PROBLEM TO SOLVE:
Print the data below again in full, exactly as it stands, with no images.

++++++++++

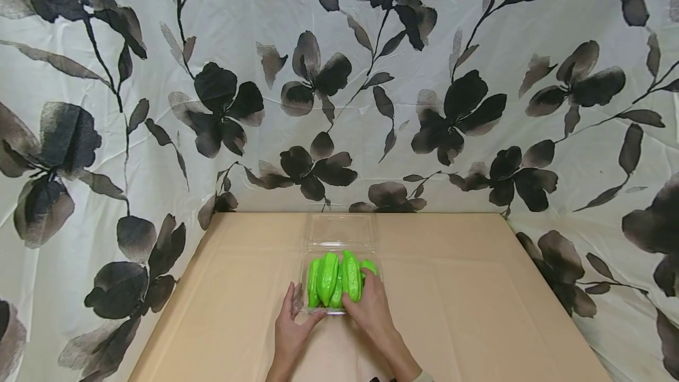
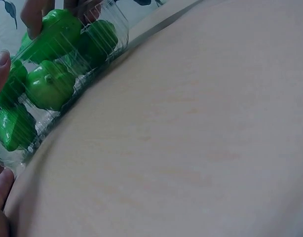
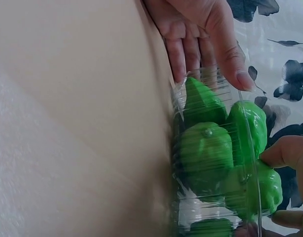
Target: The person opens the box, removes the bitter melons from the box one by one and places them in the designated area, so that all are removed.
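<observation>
A clear plastic clamshell box (image 1: 328,312) holds several glossy, bright green elongated vegetables (image 1: 328,279) with lumpy, ridged skins, perhaps peppers. My left hand (image 1: 293,323) holds the box's near left corner, fingers along the side and thumb by the front rim. In the right wrist view, that thumb (image 3: 233,64) lies close to the rim. My right hand (image 1: 373,311) reaches over the box's right side and pinches a green vegetable (image 3: 270,190) between thumb and fingers. Part of the vegetable at the far right is hidden behind this hand.
The hinged clear lid (image 1: 341,230) lies folded back toward the table's far edge. Beneath the box is a tan-covered table (image 1: 451,287). White cloth with dark flowers (image 1: 318,128) hangs behind the table and along both sides.
</observation>
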Motion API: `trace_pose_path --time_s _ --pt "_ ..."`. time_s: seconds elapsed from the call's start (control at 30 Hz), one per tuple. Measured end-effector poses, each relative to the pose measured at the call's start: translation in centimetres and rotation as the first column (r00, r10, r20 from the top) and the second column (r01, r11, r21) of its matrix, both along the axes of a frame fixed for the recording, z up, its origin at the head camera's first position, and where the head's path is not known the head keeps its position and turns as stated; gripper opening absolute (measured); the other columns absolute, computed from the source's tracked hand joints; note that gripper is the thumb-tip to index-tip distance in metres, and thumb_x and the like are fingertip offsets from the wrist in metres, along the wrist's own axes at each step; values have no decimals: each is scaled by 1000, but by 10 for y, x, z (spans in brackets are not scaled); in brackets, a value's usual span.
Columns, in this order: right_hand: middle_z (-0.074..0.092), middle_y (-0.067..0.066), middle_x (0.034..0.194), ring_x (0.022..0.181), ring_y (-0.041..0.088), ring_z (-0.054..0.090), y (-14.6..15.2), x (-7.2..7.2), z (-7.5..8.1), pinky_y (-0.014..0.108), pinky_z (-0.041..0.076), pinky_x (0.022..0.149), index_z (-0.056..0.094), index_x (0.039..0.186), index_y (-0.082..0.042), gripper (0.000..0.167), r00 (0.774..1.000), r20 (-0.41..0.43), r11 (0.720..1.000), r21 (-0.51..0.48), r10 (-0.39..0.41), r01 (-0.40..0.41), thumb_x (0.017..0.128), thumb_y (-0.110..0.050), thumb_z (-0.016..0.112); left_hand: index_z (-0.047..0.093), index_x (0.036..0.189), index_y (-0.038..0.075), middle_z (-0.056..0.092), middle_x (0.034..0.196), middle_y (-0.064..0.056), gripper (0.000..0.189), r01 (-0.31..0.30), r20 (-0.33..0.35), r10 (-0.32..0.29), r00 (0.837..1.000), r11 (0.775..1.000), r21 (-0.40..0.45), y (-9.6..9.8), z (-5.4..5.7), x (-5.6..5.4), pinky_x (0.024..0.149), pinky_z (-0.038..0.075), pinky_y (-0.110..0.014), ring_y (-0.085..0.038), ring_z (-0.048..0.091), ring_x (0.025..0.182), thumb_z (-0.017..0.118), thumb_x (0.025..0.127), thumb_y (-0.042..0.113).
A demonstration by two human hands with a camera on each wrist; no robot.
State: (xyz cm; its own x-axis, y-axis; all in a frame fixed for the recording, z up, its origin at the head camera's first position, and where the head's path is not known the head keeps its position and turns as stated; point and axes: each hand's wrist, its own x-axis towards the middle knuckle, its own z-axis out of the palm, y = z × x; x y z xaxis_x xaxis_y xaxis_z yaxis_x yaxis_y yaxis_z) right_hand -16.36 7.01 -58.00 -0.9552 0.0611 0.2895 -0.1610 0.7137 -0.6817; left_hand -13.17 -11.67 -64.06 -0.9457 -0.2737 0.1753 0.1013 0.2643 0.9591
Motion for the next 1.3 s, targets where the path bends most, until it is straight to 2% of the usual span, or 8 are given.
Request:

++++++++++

RESPONSE TO THIS EXERCISE:
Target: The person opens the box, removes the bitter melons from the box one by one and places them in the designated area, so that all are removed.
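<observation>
A clear plastic clamshell box (image 1: 328,312) holds several glossy, bright green elongated vegetables (image 1: 328,279) with lumpy, ridged skins, perhaps peppers. My left hand (image 1: 293,323) holds the box's near left corner, fingers along the side and thumb by the front rim. In the right wrist view, that thumb (image 3: 233,64) lies close to the rim. My right hand (image 1: 373,311) reaches over the box's right side and pinches a green vegetable (image 3: 270,190) between thumb and fingers. Part of the vegetable at the far right is hidden behind this hand.
The hinged clear lid (image 1: 341,230) lies folded back toward the table's far edge. Beneath the box is a tan-covered table (image 1: 451,287). White cloth with dark flowers (image 1: 318,128) hangs behind the table and along both sides.
</observation>
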Motion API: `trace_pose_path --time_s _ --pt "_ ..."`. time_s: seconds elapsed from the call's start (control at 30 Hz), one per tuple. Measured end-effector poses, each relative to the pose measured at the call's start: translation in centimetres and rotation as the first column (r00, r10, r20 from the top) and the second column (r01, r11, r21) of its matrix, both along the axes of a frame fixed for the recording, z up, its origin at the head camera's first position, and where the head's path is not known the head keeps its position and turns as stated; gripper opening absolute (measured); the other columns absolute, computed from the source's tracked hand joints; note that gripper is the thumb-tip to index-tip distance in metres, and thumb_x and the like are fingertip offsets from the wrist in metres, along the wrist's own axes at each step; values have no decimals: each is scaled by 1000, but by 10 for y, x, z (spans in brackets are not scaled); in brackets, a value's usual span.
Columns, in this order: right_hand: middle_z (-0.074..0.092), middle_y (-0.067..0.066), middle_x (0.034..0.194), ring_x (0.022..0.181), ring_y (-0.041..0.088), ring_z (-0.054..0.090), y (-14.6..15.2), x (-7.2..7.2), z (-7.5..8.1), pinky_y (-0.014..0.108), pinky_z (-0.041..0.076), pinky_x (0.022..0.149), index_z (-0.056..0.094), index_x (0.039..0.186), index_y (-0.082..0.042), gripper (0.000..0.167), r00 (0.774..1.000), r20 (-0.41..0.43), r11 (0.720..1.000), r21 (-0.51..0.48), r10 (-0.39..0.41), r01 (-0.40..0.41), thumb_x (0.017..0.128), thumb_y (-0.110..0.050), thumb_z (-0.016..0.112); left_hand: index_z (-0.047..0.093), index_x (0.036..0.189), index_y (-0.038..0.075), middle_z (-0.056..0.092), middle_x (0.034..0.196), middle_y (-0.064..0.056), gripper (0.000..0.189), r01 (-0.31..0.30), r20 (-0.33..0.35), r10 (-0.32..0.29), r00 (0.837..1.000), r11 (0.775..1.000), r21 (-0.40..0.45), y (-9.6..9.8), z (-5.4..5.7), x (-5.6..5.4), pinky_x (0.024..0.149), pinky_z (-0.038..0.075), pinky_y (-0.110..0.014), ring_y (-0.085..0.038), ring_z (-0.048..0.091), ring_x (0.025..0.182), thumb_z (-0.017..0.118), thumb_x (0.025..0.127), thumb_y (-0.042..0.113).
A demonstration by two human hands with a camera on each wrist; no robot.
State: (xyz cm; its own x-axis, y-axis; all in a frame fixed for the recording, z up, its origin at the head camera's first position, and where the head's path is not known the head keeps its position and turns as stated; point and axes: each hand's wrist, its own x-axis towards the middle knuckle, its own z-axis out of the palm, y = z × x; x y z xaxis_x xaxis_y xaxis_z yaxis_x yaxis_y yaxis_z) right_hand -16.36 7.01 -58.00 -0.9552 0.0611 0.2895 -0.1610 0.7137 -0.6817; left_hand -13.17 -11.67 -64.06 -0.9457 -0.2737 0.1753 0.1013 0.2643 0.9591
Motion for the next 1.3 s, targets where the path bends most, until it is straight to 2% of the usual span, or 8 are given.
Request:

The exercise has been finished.